Eremophila shonae

Scientific classification
- Kingdom: Plantae
- Clade: Embryophytes
- Clade: Tracheophytes
- Clade: Spermatophytes
- Clade: Angiosperms
- Clade: Eudicots
- Clade: Asterids
- Order: Lamiales
- Family: Scrophulariaceae
- Genus: Eremophila
- Species: E. shonae
- Binomial name: Eremophila shonae Chinnock

= Eremophila shonae =

- Genus: Eremophila (plant)
- Species: shonae
- Authority: Chinnock

Species of flowering plant

Eremophila shonae is a flowering plant in the figwort family, Scrophulariaceae and is endemic to Western Australia. It is an erect shrub or a low spreading shrub, depending on subspecies and has very sticky branches and leaves due to the presence of large amounts of resin. The leaves are narrow and the flowers are mauve to purple and white inside with purple spots.

==Description==
Eremophila shonae is an erect shrub with hairy leaves or sometimes a low, open shrub with glabrous leaves, depending on subspecies. It grows to a height of between 0.6 and 2.5 m with very sticky leaves and branches. The leaves are linear in shape, 3-10 mm long, about 0.5–1.2 mm wide and have a blunt tip.

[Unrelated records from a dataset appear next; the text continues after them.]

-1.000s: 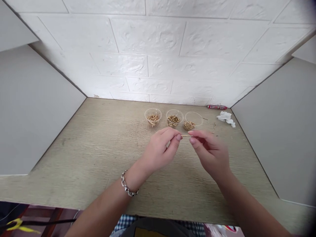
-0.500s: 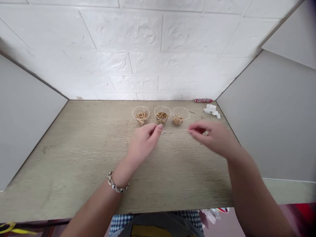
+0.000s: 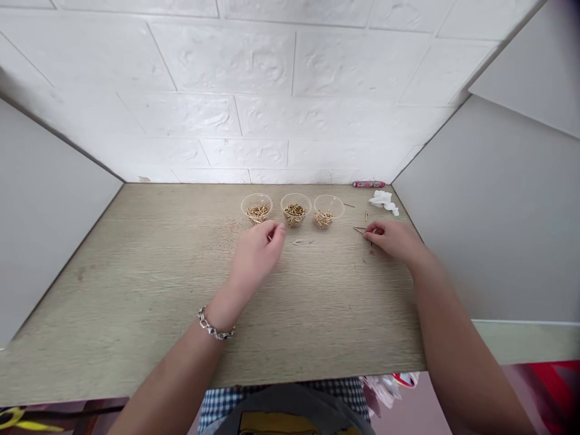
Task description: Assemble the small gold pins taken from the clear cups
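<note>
Three clear plastic cups stand in a row: the left cup [image 3: 257, 197], the middle cup [image 3: 296, 197] and the right cup [image 3: 329, 199]. Each holds many small gold-coloured metal pins. Just in front of the left and middle cups is my left hand [image 3: 256, 254], thumb and index finger pinched together; anything between them is too small to make out. My right hand [image 3: 393, 240] is low at the table's right side, fingertips pinched beside thin brown sticks [image 3: 359, 229]. Whether it grips one is unclear. Two tiny pieces [image 3: 298, 241] lie in front of the middle cup.
At the back right lie a red-and-silver pen or tube [image 3: 368, 184] and crumpled white tissue [image 3: 381, 198]. A single gold pin [image 3: 367, 215] is near my right hand. Grey panels [image 3: 512, 205] bound the wooden table [image 3: 136, 272] on both sides, with a white wall [image 3: 267, 115] behind.
My right hand has moved right and down to the table, beside the thin sticks. My left hand has shifted slightly left and stays pinched. The cups have not been moved.
</note>
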A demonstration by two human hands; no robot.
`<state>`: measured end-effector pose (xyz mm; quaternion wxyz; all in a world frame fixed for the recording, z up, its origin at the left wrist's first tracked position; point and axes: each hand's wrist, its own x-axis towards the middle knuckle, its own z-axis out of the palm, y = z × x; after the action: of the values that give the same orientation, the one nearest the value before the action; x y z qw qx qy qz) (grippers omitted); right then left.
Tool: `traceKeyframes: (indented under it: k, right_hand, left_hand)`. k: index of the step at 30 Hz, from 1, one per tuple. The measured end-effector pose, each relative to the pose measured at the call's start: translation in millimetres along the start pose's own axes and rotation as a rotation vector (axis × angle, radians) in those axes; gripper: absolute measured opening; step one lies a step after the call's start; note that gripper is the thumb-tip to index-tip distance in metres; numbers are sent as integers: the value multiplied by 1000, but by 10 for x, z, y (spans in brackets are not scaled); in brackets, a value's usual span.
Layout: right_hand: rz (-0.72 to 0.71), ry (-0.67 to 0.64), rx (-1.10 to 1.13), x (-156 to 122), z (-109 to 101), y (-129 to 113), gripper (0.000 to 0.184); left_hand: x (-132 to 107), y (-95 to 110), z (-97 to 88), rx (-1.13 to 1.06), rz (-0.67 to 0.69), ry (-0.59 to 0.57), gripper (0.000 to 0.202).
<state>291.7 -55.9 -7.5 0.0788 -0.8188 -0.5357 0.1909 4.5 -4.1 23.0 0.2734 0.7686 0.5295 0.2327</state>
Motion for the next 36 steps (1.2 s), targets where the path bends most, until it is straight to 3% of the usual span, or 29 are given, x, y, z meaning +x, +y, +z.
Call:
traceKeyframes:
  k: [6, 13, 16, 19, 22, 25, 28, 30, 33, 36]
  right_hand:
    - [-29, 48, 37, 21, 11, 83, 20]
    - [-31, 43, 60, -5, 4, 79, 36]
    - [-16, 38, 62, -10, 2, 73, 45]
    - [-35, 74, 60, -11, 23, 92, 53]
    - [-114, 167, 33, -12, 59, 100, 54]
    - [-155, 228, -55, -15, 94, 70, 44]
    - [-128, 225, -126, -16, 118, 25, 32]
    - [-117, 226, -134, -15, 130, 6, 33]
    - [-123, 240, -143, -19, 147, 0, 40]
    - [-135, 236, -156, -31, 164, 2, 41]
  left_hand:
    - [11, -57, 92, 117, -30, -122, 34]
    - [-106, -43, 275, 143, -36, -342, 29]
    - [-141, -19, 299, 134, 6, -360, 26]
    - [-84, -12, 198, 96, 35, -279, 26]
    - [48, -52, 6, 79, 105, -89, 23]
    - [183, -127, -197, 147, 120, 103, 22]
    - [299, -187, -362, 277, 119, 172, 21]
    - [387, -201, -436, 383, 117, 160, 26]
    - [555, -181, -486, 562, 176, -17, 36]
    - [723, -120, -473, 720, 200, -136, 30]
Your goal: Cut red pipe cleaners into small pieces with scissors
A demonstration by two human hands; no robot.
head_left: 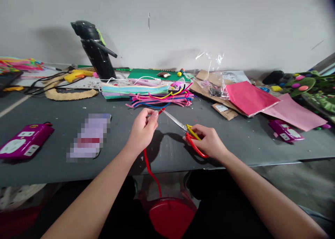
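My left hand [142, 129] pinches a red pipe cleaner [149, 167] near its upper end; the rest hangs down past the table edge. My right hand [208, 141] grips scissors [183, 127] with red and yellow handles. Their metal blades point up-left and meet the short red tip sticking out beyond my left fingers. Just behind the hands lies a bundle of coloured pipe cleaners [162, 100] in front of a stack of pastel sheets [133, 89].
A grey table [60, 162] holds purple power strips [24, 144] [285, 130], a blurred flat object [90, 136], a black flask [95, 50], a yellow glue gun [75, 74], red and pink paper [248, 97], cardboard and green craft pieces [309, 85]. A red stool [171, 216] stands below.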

The flowers are borne singly in leaf axils on straight, sticky stalks 6-9.5 mm long. There are 5 green to purple, lance-shaped to egg-shaped sepals which are about 3-5 mm long and have a pointed tip. The petals are 13-22 mm long and are joined at their lower end to form a tube. The petal tube is mauve, purple or violet on the outside and white with purple spots inside the tube. The outside of the petal tube and lobes is hairy but the inside surface is glabrous apart from the base of the lobes and the inside of the tube which is filled with woolly hairs. The 4 stamens are enclosed in the petal tube. Flowering time depends on subspecies. The flowers are followed by fruit which are a flattened oval shape, hairy, 4-6.5 mm long and have a ribbed, wrinkled surface.

==Taxonomy and naming==
The species was first formally described by Robert Chinnock in 2007 and the description was published in Eremophila and Allied Genera: A Monograph of the Plant Family Myoporaceae. The specific epithet (shonae) honours the author's wife, Shona Chinnock.

There are two subspecies:
- Eremophila shonae Chinnock subsp. shonae which is an erect shrub growing to 1.0–2.5 m, and which has hairy leaves and sepals (although the hairs are sometimes hidden by resin) and which flowers from May to September.
- Eremophila shonae subsp. diffusa Chinnock which is a low, diffuse shrub growing to 0.4–0.8 m, and which has mostly glabrous leaves and sepals and which flowers from June to October.

==Distribution and habitat==
Subspecies shonae grows in shallow, stony soils in rocky places and is widespread in areas from the north of Mullewa to the Wiluna area in the Murchison and Yalgoo biogeographic regions. Subspecies diffusa grows in sandy soil near granite in rocky places between New Springs and Yarlarweelor pastoral stations in the Gascoyne and Murchison biogeographic regions.

==Conservation==
Subspecies shonae is classified as "not threatened" but subspecies diffusa is classified as "Priority Three" by the Western Australian Government Department of Parks and Wildlife meaning that it is poorly known and known from only a few locations but is not under imminent threat.

==Use in horticulture==
The generally light-coloured flowers of this shrub contrast attractively with its dark green foliage. It can be propagated from cuttings or by grafting onto Myoporum rootstock and grows best in well-drained soil in a sunny location. It is drought tolerant but can be damaged, sometimes killed by severe frosts.